The main feature of the Planum Boreum is a large fissure or canyon in the polar ice cap called Chasma Boreale. It is up to 100 km wide and features scarps up to 2 km high. By comparison, the Grand Canyon is approximately 1.6 km deep in some places and 446 km long but only up to 24 km wide. Chasma Boreale cuts through polar deposits and ice, such as those present at Greenland.

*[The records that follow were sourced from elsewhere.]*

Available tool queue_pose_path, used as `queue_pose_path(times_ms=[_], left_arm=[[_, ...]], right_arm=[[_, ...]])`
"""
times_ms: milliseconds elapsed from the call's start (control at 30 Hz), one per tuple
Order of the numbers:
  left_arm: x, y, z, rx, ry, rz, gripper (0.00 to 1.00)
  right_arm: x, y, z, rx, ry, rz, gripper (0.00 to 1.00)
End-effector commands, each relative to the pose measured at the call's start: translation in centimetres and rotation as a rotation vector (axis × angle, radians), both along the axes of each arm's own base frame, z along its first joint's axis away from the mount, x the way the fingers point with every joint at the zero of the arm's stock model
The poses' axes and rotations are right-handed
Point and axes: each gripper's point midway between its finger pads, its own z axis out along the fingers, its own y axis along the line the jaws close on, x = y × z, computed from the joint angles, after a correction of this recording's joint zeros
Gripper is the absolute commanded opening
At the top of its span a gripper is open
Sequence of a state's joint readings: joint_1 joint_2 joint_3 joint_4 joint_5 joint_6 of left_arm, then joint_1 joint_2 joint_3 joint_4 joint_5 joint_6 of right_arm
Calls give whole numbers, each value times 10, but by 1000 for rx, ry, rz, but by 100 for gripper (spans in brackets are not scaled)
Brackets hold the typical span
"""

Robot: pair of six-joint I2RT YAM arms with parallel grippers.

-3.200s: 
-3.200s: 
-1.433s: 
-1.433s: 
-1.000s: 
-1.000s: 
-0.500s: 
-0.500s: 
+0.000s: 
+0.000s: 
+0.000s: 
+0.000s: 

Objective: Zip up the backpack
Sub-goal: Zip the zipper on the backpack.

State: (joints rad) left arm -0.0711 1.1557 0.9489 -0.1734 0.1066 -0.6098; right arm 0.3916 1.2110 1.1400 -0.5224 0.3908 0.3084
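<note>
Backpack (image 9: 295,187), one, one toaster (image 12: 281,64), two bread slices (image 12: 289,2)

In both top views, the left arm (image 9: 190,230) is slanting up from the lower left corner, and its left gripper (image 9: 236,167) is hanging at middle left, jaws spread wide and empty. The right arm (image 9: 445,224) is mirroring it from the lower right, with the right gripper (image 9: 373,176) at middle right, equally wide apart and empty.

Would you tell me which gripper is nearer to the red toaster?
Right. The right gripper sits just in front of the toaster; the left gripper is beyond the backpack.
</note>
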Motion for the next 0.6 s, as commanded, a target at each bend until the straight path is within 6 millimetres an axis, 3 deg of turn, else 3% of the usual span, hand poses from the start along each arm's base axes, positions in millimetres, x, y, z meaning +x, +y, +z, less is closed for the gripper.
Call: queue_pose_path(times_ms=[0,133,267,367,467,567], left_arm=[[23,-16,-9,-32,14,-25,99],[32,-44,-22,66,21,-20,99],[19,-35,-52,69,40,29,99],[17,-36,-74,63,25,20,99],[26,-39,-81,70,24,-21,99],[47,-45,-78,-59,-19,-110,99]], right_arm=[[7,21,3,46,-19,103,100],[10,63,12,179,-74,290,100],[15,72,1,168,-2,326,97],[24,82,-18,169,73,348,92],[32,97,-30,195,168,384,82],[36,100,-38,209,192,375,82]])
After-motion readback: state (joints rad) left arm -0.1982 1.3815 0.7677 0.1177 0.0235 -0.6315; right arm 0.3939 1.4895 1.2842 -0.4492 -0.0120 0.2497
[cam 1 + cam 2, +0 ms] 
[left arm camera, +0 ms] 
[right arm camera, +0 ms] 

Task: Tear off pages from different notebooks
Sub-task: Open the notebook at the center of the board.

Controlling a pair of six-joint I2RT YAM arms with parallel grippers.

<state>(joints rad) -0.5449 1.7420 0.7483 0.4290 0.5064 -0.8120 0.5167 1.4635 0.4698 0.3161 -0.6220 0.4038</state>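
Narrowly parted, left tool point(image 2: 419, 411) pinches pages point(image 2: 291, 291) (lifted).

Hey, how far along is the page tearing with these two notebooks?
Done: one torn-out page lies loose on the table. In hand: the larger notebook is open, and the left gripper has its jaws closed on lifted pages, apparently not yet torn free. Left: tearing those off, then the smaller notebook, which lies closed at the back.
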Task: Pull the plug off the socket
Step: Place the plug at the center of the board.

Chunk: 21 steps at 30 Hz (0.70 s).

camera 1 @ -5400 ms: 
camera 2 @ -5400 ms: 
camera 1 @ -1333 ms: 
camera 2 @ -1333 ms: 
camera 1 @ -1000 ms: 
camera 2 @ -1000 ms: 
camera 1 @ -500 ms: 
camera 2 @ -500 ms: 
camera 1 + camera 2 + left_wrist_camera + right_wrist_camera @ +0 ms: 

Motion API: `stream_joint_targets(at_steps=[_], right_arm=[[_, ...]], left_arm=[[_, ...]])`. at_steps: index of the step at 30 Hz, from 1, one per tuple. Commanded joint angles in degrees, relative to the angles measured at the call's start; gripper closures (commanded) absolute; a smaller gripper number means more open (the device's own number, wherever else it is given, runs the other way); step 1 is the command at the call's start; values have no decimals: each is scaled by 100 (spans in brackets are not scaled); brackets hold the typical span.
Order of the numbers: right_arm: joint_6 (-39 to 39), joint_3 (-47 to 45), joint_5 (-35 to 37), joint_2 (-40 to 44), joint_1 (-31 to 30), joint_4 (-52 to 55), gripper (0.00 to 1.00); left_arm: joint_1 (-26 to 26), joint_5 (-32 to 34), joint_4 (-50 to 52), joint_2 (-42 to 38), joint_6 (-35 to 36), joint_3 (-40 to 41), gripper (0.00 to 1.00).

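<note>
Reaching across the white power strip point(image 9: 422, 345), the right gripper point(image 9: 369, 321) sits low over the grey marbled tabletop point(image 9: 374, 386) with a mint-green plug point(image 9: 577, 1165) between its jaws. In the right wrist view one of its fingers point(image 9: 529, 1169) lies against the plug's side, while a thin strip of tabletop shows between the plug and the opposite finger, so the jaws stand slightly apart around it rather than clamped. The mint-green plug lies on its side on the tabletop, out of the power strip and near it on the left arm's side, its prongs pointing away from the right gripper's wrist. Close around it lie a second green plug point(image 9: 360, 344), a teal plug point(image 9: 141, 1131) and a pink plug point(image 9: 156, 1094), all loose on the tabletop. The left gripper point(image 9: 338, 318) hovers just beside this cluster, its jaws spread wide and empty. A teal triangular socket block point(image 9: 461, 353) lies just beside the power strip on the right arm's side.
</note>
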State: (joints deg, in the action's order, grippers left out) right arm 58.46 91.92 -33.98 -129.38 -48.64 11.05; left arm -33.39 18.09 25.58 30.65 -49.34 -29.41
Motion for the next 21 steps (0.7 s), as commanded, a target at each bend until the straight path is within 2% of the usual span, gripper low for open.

Planum Boreum interfaces with Vastitas Borealis west of Chasma Boreale at an irregular scarp named Rupes Tenuis. This scarp reaches heights of up to 1 km. At other places, the interface is a collection of mesas and troughs.

Planum Boreum is surrounded by large fields of sand dunes spanning from 75°N to 85°N. These dune fields are named Olympia Undae, Abalos Undae, Siton Undae, and Hyperboreae Undae. Olympia Undae, by far the largest, covers from 100°E to 240°E. Abalos Undae covers from 261°E to 280°E and Hyperboreale Undae spans from 311°E to 341°E. See also List of extraterrestrial dune fields.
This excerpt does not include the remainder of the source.